[Task objective] Write the listing below out again exactly, though only as far as the line with "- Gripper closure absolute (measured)", which is included.

(Beginning of Data)

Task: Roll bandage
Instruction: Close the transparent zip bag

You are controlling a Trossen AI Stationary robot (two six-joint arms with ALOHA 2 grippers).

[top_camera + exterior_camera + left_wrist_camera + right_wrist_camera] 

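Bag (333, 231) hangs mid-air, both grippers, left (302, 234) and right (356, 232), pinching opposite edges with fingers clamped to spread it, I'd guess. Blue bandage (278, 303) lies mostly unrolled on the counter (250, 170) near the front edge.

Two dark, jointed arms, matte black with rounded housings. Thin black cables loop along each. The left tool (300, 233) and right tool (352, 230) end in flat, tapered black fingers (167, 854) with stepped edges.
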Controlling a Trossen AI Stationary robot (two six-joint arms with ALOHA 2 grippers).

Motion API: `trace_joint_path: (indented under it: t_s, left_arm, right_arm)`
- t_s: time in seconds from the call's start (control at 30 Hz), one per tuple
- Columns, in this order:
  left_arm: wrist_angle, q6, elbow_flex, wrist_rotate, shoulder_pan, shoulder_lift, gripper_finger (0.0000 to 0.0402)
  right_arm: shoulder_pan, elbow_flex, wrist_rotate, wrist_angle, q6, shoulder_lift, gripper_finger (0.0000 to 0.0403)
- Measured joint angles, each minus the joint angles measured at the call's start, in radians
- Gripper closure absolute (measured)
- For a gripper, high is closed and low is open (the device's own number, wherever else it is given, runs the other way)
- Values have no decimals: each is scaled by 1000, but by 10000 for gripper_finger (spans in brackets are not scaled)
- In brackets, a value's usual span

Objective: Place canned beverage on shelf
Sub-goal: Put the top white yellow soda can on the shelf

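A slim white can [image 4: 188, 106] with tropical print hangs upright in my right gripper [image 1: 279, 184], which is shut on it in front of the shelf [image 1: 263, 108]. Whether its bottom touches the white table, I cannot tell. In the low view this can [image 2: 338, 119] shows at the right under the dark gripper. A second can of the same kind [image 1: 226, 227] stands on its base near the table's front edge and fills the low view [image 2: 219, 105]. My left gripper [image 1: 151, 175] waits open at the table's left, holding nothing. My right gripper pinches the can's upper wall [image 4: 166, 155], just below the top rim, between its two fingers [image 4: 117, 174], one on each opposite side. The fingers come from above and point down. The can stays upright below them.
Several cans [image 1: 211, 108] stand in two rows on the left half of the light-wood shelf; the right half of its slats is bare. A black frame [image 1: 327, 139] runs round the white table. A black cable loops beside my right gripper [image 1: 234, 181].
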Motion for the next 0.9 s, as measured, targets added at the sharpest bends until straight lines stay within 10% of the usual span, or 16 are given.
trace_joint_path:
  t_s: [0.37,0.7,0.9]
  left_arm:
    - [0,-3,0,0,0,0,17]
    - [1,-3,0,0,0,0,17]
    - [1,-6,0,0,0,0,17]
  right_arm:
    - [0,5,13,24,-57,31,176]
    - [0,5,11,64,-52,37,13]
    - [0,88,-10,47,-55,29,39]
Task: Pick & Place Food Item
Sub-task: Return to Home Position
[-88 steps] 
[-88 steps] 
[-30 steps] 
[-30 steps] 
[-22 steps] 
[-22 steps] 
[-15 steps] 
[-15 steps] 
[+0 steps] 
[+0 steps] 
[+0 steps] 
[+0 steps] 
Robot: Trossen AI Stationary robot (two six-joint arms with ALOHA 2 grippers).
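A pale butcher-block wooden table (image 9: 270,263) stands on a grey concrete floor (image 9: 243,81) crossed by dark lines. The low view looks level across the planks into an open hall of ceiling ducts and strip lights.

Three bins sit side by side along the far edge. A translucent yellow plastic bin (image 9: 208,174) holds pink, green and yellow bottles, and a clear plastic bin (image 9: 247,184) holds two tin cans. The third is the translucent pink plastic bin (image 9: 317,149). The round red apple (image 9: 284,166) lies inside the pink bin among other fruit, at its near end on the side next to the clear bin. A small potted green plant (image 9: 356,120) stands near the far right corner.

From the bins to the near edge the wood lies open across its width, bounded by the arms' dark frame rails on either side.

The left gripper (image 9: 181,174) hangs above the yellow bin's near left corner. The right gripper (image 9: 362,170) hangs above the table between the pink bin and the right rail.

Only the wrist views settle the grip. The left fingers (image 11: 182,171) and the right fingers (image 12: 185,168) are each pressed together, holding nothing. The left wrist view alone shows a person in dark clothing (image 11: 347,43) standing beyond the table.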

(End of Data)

[Solution to the exercise]
Task: Roll bandage
Instruction: Close the transparent zip bag

You are controlling a Trossen AI Stationary robot (two six-joint arms with ALOHA 2 grippers).

[top_camera + exterior_camera + left_wrist_camera + right_wrist_camera] 

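Bag (333, 231) hangs mid-air, both grippers, left (302, 234) and right (356, 232), pinching opposite edges with fingers clamped to spread it, I'd guess. Blue bandage (278, 303) lies mostly unrolled on the counter (250, 170) near the front edge.

Two dark, jointed arms, matte black with rounded housings. Thin black cables loop along each. The left tool (300, 233) and right tool (352, 230) end in flat, tapered black fingers (167, 854) with stepped edges.
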Controlling a Trossen AI Stationary robot (two six-joint arms with ALOHA 2 grippers).

Motion API: `trace_joint_path: (indented under it: t_s, left_arm, right_arm)`
- t_s: time in seconds from the call's start (control at 30 Hz), one per tuple
- Columns, in this order:
  left_arm: wrist_angle, q6, elbow_flex, wrist_rotate, shoulder_pan, shoulder_lift, gripper_finger (0.0000 to 0.0402)
  right_arm: shoulder_pan, elbow_flex, wrist_rotate, wrist_angle, q6, shoulder_lift, gripper_finger (0.0000 to 0.0403)
- Measured joint angles, each minus the joint angles measured at the call's start, in radians
- Gripper closure absolute (measured)

The reply is now complete.